**What the exercise asks**:
Find the string "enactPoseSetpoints" in the records and copy each line where it occurs.

**Data for the task**:

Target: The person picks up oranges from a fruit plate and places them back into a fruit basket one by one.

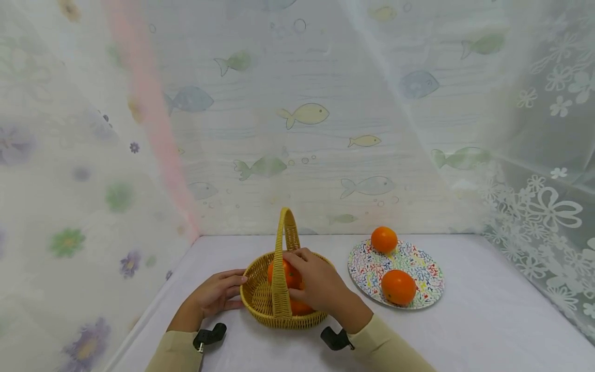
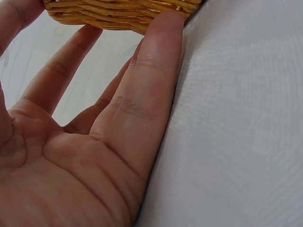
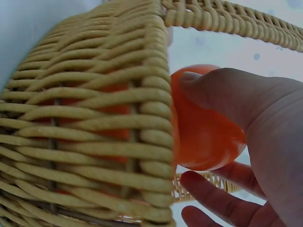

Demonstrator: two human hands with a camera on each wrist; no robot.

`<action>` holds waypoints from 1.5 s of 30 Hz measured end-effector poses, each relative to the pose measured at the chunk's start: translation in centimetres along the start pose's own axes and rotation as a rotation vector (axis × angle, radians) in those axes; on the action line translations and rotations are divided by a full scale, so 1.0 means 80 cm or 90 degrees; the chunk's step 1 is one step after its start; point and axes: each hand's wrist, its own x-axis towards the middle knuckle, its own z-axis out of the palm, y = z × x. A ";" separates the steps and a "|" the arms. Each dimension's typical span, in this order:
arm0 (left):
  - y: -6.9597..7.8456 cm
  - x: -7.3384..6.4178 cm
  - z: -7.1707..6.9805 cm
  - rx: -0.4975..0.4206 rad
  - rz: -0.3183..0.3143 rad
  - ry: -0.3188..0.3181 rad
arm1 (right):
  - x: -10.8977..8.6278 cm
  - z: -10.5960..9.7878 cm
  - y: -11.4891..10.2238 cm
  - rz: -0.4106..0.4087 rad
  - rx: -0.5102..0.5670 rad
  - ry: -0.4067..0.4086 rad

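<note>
A yellow wicker basket (image 1: 260, 297) with a tall arched handle stands on the white table. My right hand (image 1: 321, 284) reaches over its right side and grips an orange (image 1: 292, 275) between thumb and fingers, partly behind the handle. In the right wrist view, that orange (image 3: 208, 137) shows above the basket rim (image 3: 158, 156). Below it, another orange (image 1: 301, 308) lies in the basket, partly covered by my hand. On the basket's left side, my left hand (image 1: 218, 294) touches the rim and wall. Its fingers (image 2: 151, 80) look fairly straight against the weave (image 2: 109, 16).
Right of the basket lies a round plate (image 1: 423, 258) with a multicoloured pattern. One orange (image 1: 384, 239) sits at its back edge and another orange (image 1: 398, 287) near its front. A fish-print curtain (image 1: 297, 175) hangs behind the table (image 1: 488, 320), with sheer curtains at both sides.
</note>
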 end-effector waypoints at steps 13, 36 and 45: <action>-0.002 0.001 -0.002 0.001 0.003 -0.007 | 0.000 0.022 -0.002 -0.058 -0.023 -0.004; -0.004 0.002 -0.002 0.004 0.008 -0.009 | -0.002 0.034 -0.004 -0.043 -0.039 -0.040; -0.003 0.001 -0.002 0.002 0.009 -0.014 | -0.002 0.035 -0.006 -0.034 -0.062 -0.049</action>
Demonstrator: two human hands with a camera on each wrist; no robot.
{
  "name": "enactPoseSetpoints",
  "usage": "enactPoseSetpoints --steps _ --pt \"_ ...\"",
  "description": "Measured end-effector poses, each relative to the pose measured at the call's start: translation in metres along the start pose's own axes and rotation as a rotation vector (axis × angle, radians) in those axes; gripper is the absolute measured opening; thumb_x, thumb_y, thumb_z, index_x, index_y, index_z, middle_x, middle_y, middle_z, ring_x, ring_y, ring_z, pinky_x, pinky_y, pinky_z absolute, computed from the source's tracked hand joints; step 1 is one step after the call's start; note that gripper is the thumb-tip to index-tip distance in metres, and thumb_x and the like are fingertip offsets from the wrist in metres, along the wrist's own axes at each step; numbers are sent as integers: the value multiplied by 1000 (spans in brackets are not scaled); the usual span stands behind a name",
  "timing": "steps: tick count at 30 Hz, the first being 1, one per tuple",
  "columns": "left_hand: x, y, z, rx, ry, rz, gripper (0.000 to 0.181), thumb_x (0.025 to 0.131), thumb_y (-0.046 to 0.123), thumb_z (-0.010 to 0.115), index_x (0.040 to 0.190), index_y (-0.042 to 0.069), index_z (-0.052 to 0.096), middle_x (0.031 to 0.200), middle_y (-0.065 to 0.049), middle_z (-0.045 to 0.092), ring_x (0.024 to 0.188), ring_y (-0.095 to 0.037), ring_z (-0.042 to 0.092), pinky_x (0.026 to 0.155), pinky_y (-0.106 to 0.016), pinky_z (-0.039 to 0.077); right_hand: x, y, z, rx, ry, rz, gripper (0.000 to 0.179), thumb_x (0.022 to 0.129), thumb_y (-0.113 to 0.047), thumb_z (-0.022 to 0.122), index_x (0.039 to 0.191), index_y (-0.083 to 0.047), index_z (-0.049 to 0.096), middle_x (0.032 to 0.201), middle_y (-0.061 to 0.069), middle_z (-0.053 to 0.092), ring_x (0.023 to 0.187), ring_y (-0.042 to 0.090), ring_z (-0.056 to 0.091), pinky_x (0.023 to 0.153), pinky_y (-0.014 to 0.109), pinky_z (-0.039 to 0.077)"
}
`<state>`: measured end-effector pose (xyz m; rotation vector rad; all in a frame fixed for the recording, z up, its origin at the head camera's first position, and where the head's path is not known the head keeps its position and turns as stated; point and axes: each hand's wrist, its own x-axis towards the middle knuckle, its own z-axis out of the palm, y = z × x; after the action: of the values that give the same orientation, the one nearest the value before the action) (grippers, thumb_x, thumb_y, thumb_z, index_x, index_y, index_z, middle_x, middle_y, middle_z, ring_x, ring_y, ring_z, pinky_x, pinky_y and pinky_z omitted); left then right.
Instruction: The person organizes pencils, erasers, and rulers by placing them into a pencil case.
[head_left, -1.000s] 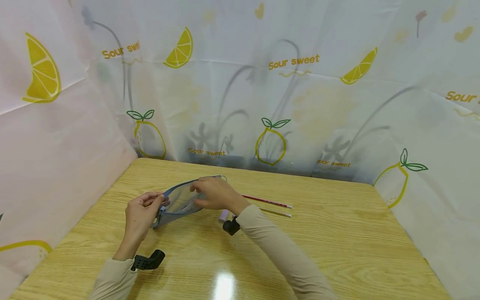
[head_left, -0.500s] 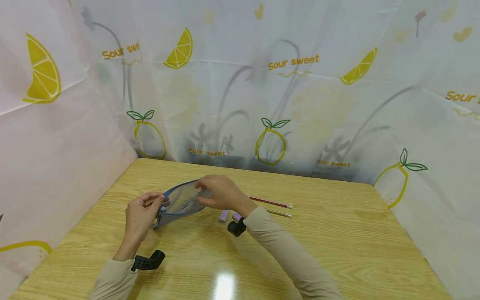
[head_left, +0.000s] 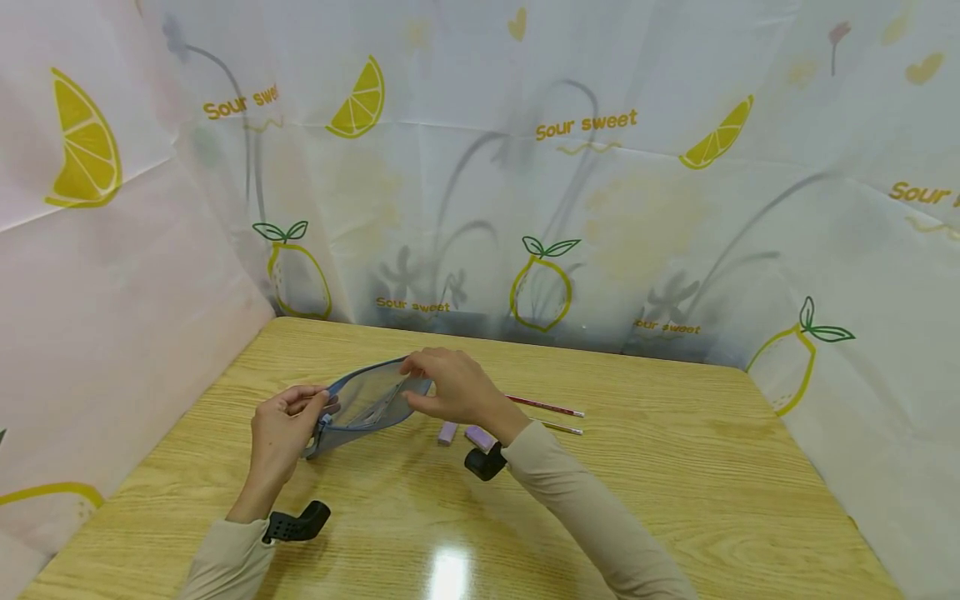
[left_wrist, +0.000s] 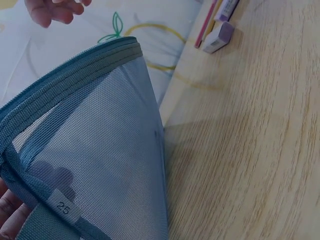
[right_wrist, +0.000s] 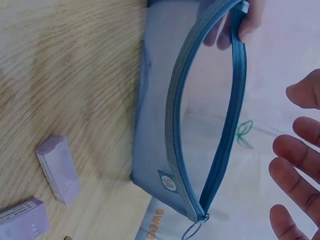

**Finished task**:
  "name": "enactPoseSetpoints",
  "usage": "enactPoseSetpoints --steps _ --pt \"_ ...\"",

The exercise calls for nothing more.